COO: Time Warner Cable Upping VOD11 Jun, 2008 By: Erik Gruenwedel
With 30% of its first quarter growth coming from video, Time Warner Cable Inc. is banking that video-on-demand (VOD) will help generate more than incremental revenue.
Speaking at this week's Deutsche Bank Media & Telecommunications Conference in New York, COO Landel Hobbs said to the cable company continued to “aggressively” seek out non-subscribers for its video business.
“It's all about getting our RGU (revenue generating units) yield up,” Hobbs said.

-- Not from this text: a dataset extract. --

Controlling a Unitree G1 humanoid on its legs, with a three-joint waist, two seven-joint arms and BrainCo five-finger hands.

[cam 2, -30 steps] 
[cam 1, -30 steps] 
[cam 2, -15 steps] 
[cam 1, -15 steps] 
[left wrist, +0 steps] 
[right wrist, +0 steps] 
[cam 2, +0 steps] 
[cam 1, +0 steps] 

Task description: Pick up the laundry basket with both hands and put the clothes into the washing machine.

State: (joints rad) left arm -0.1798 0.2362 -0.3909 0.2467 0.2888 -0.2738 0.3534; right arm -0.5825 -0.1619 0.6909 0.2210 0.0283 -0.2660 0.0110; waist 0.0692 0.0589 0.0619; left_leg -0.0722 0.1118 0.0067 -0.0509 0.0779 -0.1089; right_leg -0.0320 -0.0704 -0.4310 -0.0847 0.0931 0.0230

The cable division, which last month was spun off by corporate parent Time Warner Inc., has 14.7 million subscribers, of which 1.4 million do not watch video and 1.2 million are high-speed data only.
In the last quarter, Time Warner cable grew revenue 8% ($309 million) to $4.2 billion, which included 55,000 and 261,000 new basic video and digital video subscribers, respectively.
Hobbs said the company's Start Over service that allows viewers to watch programming in mid-stream, coupled with the placement of targeted ads that cannot be fast-forwarded, has made VOD an evolving technology.
He said the service, which is still being rolled out in select markets, has achieved 93% consumer satisfaction. Time Warner Cable has agreements with 122 channels and features 22,000 programs and movies.
The cable division had 130 million (mostly free) streams in March. Hobbs said the pay-per-view movie business is growing 25% to 30% quarterly.
“We are actually making some money on it,” he said. “Customers like it and are becoming accustomed to it.”
Hobbs said Time Warner Cable was continuing to phase in day-and-date new movies with Warner Home Video, a strategy that would evolve as the economics change.
The COO believed incorporating so-called “dynamic” ads in VOD programming, including movies, would mitigate potential fallout from competing DVD sales.
“We still see VOD as an opportunity,” he said. “It's where we're going in regards to interactive advertising and targeted advertising.”
Hobbs also said Time Warner Cable would double the number of HD channels to 100 in No. 1 market New York by the end of the year.